Embora a liberdade de se apresentar como mulher do Hip Hop esteja em crescimento por conta da pauta feminina e de mulheres que lutam pela conquista de espaços antes não ocupados, uma das maiores questões que ainda parecem não ser superadas é: o Hip Hop é coisa para mulher?’. 

“As maiores dificuldades são a não aceitação de algumas pessoas em relação ao nosso trabalho dentro da cultura, além de sermos sempre indagadas sobre o porquê de estar fazendo rap e há pessoas que ainda afirmam que isso talvez não seja a “nossa praia”. Assim também como em toda profissão, mulheres são sempre confrontadas em relação a qualidade e execução daquilo que produzem, geralmente as pessoas sempre esperam e criticam mais a produção de uma mina no rap. Sempre é mais comum a não aceitação do nosso trabalho. Como se pelo fato de ser mulher, nossos projetos representassem algum tipo de falha.”, relata Halaíse Asaf,  20 anos, Mc e ativista do movimento. 

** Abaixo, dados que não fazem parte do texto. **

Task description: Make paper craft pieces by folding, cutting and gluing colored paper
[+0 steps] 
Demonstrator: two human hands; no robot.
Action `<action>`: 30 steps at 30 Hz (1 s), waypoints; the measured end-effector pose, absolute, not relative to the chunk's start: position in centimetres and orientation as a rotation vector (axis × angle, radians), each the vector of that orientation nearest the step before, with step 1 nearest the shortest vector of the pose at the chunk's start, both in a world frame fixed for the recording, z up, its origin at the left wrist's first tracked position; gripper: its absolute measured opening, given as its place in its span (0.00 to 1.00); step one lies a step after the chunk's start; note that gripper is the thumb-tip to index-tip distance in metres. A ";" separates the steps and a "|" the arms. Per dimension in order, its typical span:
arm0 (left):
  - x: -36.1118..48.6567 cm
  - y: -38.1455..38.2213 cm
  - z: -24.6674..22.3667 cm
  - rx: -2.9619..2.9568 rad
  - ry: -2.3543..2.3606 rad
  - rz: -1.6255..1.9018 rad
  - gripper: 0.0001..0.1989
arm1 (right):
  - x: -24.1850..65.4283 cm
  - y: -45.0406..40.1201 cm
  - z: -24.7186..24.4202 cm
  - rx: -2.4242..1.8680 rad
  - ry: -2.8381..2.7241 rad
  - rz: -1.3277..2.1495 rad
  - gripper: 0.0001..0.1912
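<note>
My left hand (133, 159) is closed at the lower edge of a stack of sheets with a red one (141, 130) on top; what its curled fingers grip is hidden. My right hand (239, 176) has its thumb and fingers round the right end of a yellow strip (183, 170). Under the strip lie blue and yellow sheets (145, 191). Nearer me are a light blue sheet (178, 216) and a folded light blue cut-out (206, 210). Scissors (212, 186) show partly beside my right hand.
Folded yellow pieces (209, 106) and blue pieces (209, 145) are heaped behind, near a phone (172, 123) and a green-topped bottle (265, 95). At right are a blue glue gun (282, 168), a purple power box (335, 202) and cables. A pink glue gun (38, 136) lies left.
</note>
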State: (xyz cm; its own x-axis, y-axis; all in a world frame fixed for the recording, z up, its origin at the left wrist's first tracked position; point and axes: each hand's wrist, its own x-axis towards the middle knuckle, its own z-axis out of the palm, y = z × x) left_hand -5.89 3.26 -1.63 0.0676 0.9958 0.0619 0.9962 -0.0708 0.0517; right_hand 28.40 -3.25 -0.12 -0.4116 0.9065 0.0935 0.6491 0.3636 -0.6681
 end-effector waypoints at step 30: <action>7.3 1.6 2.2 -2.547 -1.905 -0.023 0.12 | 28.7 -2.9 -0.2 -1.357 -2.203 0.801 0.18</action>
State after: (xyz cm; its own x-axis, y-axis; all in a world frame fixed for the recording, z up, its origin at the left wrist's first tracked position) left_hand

 Atualmente, Halaíse coordena o projeto Slam Poesia, cuja missão é possibilitar que poetas marginais possam ter espaços para expor suas composições, valorizando seus potenciais e buscando trazer visibilidade a eles. Além disso, através dessa iniciativa a artista consegue trazer discussões importantes para o público do evento, inclusive, na sua opinião é o que falta para a cena do Hip Hop nortista, afirma ela.“A cena do rap no geral, em especial, a nortista tem muito a melhorar. É claro, tem muitos temas que devem ser abordados sobre o papel importante da figura feminina e coisas que devem ser desconstruídas nas batalhas. Mas é necessário enxergar não só a diversão de batalhar, como também os conteúdos que são importantes de debater nesses ambientes e de quebra, trazer o rap como ferramenta de educação. Às vezes as pessoas esquecem o real sentido do hip hop.”

Ao fazer o recorte regional, identificamos também que ser mulher nortista no Hip Hop é um ato de enfrentamento em muitas instâncias, não só pelo viés do gênero, cor ou classe, mas também pela questão geográfica. Sabemos que viver de arte e cultura implica em uma série de dificuldades no nosso país, especificamente no norte, que sofre com um processo de invisibilização histórica de muitos séculos. Nossa arte, nosso povo e nossa cultura, são reduzidos ou até mesmo ignorados. 

 O Hip Hop nunca foi masculino,  elas foram invisibilizadas 

Uma cultura se caracteriza por ter uma expressão própria, onde pessoas se sentem identificadas. Desse jeito, ela se torna a oportunidade de representação e afirmação desses sujeitos,  atravessando qualquer um independente de gênero ou outras questões.

O escritor indiano George Orwell certa vez escreveu ‘‘a história é contada pelos vencedores”. Ou seja, quem consegue impor a sua narrativa. Sendo assim, a versão de quem tem o poder de decidir quais figuras terão destaque, ou não. Posto isso, quem são as mulheres que não estão presentes na narrativa do Hip Hop? Precisamos trazer à luz essas inquietações, para que seja superada a ideia de que o espaço legítimo nessa cultura só pertence aos homens. Por isso, é necessário recuperar essa história e redistribuir o protagonismo.